• _What is needed_
Every line below that holds "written" must be copied.
▶
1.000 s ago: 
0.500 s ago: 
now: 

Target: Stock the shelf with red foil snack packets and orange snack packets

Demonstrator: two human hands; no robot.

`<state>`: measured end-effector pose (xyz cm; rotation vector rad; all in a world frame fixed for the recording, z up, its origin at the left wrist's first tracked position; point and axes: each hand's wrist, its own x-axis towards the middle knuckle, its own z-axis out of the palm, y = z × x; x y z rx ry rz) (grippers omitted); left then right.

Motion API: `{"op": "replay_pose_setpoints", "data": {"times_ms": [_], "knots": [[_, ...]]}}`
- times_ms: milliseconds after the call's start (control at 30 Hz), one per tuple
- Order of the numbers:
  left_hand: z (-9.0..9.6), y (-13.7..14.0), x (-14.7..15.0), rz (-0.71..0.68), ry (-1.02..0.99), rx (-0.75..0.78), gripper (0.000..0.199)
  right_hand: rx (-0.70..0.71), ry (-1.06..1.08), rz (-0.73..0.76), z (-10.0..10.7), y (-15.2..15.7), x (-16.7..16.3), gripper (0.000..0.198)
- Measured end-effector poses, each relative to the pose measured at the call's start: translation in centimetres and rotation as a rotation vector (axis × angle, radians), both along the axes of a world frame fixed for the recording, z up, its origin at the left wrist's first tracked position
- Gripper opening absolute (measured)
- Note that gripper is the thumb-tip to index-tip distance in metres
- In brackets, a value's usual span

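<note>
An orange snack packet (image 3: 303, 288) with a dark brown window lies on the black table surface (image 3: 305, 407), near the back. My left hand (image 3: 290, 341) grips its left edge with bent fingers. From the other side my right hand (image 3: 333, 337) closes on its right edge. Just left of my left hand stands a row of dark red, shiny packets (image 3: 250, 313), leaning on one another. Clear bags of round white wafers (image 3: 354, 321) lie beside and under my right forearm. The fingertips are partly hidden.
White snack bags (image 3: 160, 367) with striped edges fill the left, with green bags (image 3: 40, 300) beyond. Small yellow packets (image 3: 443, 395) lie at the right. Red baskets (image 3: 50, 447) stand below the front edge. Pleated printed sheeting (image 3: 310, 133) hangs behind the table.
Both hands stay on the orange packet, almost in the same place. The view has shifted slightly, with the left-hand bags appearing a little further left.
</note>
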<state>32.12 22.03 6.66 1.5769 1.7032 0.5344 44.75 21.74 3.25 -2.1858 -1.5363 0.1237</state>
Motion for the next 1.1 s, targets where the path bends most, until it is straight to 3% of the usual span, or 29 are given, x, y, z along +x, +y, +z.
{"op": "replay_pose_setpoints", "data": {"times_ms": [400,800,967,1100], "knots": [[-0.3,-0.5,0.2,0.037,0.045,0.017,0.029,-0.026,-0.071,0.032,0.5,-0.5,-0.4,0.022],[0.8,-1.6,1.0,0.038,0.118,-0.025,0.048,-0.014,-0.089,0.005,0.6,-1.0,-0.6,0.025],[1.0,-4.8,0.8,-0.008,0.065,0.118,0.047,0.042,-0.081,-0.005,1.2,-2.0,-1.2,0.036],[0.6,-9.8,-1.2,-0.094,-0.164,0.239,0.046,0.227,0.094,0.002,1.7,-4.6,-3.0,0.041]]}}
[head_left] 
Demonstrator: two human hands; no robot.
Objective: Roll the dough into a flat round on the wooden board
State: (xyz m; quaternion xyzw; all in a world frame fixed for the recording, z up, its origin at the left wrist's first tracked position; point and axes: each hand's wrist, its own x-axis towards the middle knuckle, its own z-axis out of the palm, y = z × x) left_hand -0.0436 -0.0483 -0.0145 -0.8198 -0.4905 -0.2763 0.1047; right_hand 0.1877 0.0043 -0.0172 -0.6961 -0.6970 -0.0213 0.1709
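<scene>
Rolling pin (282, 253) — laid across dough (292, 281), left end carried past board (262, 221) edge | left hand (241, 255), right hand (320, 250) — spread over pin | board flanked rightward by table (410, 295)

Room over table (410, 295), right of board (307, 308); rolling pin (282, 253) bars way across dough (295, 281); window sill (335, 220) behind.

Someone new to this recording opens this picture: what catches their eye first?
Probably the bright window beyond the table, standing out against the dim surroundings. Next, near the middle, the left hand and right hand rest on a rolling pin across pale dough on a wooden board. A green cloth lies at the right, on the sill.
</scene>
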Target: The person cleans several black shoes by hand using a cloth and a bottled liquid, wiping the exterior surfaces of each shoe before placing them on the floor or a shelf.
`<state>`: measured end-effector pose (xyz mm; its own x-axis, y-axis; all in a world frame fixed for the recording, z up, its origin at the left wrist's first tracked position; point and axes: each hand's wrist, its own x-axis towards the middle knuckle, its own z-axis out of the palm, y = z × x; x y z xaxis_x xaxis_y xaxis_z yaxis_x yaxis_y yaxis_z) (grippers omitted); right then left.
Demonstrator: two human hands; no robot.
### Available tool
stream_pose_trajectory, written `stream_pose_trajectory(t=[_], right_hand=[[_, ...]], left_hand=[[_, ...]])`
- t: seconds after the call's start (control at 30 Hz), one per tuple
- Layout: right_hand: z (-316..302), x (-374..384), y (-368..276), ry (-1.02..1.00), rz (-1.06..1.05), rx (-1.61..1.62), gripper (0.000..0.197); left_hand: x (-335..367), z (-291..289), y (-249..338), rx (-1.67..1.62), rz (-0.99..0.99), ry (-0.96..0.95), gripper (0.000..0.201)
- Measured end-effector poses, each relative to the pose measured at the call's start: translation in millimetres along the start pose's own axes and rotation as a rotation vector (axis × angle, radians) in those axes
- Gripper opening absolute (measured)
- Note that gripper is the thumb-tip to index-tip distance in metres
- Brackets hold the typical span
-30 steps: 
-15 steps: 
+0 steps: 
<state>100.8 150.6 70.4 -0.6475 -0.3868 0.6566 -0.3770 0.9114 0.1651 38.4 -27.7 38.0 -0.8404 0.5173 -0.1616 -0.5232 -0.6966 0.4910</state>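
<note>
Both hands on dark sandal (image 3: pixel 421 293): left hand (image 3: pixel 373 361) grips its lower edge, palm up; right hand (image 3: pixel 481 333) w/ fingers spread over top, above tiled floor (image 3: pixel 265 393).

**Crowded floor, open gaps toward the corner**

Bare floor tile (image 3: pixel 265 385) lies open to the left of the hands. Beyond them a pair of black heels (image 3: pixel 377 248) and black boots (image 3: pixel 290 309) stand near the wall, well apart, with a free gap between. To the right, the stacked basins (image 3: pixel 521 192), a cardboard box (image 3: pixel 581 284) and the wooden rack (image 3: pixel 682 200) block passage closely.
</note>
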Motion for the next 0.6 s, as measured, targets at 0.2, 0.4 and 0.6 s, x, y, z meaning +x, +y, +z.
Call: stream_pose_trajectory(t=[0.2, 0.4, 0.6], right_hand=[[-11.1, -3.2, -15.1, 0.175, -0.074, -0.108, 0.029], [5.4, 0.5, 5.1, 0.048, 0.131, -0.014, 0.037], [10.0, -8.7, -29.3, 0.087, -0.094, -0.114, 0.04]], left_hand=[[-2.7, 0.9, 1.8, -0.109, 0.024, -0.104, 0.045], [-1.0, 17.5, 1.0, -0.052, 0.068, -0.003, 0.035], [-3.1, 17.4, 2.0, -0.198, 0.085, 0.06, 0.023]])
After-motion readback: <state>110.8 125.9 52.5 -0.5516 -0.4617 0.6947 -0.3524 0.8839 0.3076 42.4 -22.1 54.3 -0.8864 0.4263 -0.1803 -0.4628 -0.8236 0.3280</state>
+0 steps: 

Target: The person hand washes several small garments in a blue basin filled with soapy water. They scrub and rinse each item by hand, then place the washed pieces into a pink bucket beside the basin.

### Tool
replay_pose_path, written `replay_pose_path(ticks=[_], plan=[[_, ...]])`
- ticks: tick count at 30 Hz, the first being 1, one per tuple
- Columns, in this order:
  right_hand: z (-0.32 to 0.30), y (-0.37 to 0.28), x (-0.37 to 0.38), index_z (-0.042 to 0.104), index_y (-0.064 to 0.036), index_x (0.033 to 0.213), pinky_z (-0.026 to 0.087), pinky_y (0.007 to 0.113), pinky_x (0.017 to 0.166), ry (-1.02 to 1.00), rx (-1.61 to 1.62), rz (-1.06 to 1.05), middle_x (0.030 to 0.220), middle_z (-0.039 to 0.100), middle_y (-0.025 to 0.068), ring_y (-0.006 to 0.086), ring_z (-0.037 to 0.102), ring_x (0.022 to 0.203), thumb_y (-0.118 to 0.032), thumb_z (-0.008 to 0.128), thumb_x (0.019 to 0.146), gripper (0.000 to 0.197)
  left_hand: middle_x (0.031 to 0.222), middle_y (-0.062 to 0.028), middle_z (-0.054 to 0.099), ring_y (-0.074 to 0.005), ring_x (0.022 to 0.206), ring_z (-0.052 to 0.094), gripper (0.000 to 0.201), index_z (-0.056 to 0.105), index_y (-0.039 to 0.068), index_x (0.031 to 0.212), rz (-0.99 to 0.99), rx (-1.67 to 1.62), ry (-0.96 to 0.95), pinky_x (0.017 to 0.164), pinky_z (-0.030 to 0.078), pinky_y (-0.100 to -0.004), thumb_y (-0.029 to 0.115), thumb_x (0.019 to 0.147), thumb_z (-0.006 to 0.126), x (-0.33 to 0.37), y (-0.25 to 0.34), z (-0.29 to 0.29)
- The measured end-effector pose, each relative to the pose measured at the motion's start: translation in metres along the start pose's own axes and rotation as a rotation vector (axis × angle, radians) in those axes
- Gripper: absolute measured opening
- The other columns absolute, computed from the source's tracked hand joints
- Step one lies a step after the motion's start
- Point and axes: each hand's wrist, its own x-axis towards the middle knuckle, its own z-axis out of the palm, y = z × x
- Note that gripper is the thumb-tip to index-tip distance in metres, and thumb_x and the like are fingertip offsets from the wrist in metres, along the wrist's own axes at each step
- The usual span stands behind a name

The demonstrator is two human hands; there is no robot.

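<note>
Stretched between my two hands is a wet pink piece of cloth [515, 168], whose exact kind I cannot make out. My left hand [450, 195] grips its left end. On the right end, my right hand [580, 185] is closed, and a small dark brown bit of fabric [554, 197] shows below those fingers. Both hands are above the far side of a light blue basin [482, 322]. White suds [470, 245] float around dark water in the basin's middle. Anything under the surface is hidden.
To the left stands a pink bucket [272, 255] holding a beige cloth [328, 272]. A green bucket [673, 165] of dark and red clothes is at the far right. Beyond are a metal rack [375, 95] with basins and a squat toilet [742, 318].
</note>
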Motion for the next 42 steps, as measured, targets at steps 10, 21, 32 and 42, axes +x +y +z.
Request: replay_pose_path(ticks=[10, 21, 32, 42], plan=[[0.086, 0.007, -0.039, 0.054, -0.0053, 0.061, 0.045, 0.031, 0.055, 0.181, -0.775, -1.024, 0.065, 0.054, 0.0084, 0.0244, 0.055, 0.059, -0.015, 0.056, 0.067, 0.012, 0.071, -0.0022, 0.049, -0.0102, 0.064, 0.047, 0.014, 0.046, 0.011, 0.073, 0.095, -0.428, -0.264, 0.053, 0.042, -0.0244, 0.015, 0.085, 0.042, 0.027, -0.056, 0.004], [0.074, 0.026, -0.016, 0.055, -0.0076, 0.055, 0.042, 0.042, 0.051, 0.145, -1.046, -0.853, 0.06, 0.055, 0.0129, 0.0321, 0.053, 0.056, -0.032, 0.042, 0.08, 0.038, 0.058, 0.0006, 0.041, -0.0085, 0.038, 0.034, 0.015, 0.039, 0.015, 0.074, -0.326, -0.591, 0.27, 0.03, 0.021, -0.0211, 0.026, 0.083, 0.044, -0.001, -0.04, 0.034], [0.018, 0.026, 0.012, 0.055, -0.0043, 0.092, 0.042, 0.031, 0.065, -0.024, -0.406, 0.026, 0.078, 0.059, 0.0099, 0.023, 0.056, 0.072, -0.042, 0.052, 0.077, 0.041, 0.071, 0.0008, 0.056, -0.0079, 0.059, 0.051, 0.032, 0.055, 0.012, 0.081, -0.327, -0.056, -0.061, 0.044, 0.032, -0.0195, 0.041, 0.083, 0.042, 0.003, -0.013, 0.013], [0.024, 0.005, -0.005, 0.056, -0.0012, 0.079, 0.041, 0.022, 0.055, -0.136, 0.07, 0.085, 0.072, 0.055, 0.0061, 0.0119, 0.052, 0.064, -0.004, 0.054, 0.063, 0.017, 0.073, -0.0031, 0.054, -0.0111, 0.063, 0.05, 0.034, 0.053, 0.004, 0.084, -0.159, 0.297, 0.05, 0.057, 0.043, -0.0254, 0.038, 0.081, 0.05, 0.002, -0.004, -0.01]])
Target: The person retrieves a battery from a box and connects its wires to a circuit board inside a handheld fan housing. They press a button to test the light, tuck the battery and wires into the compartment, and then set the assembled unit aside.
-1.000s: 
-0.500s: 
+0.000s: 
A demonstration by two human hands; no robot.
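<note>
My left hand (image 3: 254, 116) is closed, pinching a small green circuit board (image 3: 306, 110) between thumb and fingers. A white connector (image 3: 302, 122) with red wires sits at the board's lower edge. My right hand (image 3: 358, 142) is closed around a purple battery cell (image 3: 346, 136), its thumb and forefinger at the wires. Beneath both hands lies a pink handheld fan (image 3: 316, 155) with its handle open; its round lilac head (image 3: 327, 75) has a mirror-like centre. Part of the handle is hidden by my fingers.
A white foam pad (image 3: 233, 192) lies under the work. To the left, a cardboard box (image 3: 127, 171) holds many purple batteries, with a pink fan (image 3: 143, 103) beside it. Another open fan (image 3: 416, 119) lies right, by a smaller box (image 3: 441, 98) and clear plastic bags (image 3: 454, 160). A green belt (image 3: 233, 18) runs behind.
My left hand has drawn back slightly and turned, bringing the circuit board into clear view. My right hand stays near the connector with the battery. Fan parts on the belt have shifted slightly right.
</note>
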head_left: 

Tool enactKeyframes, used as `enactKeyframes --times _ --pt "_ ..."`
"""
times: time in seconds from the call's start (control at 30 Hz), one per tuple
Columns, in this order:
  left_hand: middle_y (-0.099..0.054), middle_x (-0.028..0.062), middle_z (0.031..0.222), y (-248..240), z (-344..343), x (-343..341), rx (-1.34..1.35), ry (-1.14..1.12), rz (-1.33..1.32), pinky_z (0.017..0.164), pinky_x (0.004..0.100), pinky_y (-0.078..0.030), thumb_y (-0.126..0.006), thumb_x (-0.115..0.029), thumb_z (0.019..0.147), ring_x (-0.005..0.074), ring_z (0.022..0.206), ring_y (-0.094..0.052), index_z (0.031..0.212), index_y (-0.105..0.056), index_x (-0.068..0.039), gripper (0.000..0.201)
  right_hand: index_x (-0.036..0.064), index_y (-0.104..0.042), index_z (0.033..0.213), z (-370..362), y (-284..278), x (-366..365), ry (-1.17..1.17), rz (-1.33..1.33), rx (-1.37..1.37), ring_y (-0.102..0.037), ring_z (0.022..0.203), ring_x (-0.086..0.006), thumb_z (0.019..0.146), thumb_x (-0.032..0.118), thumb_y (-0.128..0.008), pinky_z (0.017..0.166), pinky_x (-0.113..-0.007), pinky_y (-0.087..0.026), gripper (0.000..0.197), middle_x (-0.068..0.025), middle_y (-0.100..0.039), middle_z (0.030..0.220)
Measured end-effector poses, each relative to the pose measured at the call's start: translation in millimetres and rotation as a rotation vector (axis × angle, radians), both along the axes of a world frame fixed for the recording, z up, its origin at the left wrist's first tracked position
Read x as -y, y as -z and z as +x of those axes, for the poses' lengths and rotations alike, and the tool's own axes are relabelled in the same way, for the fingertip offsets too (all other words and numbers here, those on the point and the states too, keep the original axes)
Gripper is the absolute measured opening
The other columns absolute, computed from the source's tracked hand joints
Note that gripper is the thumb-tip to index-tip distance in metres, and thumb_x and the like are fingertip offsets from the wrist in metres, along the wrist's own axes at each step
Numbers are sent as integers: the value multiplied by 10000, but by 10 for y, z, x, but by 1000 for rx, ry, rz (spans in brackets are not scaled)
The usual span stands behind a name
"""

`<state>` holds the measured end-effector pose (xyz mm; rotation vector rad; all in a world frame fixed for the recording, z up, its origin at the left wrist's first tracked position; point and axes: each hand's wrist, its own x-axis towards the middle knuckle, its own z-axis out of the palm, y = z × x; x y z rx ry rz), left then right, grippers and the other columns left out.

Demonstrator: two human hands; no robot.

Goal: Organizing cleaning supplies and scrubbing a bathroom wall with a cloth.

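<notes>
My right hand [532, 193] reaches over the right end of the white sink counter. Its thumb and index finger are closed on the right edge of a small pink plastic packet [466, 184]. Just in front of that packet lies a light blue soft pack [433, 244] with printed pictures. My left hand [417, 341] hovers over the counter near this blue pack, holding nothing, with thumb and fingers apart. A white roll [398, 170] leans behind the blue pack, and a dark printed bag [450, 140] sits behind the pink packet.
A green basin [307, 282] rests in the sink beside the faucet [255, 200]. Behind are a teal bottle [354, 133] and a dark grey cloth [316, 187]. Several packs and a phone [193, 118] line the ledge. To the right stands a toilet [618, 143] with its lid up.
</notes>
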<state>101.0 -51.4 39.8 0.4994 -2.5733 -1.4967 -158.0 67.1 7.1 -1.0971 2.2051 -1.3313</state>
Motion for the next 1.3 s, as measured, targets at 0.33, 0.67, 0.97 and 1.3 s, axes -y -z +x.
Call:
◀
• _Exercise response_
stream_pose_trajectory, written `stream_pose_trajectory(t=[_], right_hand=[[_, ...]], left_hand=[[_, ...]])`
replay_pose_path, written `replay_pose_path(ticks=[_], plan=[[_, ...]])`

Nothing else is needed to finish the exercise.